One of my favorite stories of her took place before I met my husband. He was going through the “terrible teens” and accused her of not being the best mother in the world. Her response: “Are you the best son? What makes you think you deserve the best mother in the world?” In retrospect, I believe my husband learned more about being an attorney from his mother than he did from law school.
In later years Nettie’s health declined substantially. She and Elmer never wanted a caregiver in the home so by choice, they proudly struggled together. We tried to intervene with kosher meals on wheels but they rejected them after the first week. We visited Continuing Care Communities but Elmer only went on tours for the complimentary lunch. I can’t say their meals at home were gourmet but from my work with seniors I know that this was the norm. Tuna fish, scrambled eggs, frozen dinners and canned soup. (Sounds pretty good about now, doesn’t it?) But in addition to the meals, he drove her to the doctor, tied her shoes and how many times a day do you think he searched for her hearing aids?
In the final two years of Howard’s family’s lives, I saw more of my in-laws than I had seen of my own parents in their final years. I paused my work to take care of my husband. I packed up the memories in Florida that were too fresh for him to face and shipped them to Philadelphia; I disposed of the furniture, linen and china that were going to a home of someone we didn’t know. I waited for the 1-800 Got Junk guys to clear out 95 years of suitcases and the truck to shred decades of paper.
Because of the close proximity of the deaths of Howard’s family, we never had the space to grieve for any of them at what would have been the proper time. I believe that last year, the first year without any of them receiving a Misheberach, still felt raw for all of us. But now that more time has passed, I have been able to reflect on what they meant to me. I can appreciate their wisdom, generosity and struggles. When my husband makes a joke, I know it would have been my FIL’s joke too. When my son stands a certain way, it’s his grandfather’s stance of which I’m reminded. Nettie passed her sharp wit on to my husband but she and I taught each other much. I had great respect for her and she responded in kind.
When I pulled the door closed to the Florida homes for the last time, I know these two wonderful people who raised my husband came with us. I know their values and affection are appreciated and will be honored. When we close our eyes at the end of our day or at the end of our days, we have each made an impact.

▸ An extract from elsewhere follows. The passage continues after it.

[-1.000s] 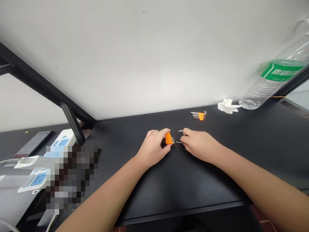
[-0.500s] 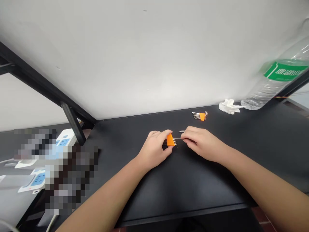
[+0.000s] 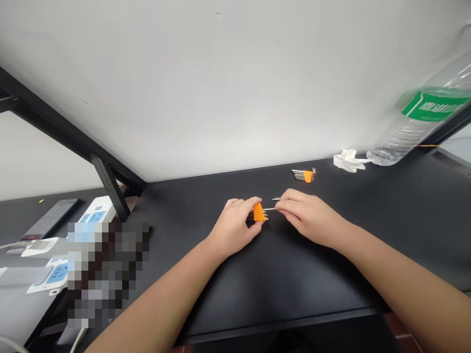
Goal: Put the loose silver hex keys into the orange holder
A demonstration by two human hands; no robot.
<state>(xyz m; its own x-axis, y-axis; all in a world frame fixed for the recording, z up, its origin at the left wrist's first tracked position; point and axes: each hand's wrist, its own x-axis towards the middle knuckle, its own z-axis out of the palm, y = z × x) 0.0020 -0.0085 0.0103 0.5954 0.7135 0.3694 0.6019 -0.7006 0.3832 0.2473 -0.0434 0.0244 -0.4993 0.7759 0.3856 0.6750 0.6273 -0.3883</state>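
Left grip (image 3: 232, 229) and right grip (image 3: 311, 216) both pinch, forearms (image 3: 167, 289) slanting inward.

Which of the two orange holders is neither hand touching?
The far orange holder, lying on the black tabletop toward the wall, left of the white tissue; the near orange holder is pinched in the left hand.

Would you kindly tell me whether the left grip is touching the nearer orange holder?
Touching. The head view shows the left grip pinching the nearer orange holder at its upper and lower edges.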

It may be because we funded a major research project, helped install a water system in a far away country, taught our children how to make the best chicken soup ever, or simply or maybe not so simply loved someone unconditionally. Although the world moves on without us, many lives move on with our dreams, our quirks, and our passions. Every one of us is important to someone in this world. We may have never realized it; we may not have treasured it; perhaps we couldn’t acknowledge it. I hope this Yom Kippur you can take a moment to not only reflect on those who are gone, but those who are in your lives today. Cherish, and if possible, share with them their impact on you and yours on them.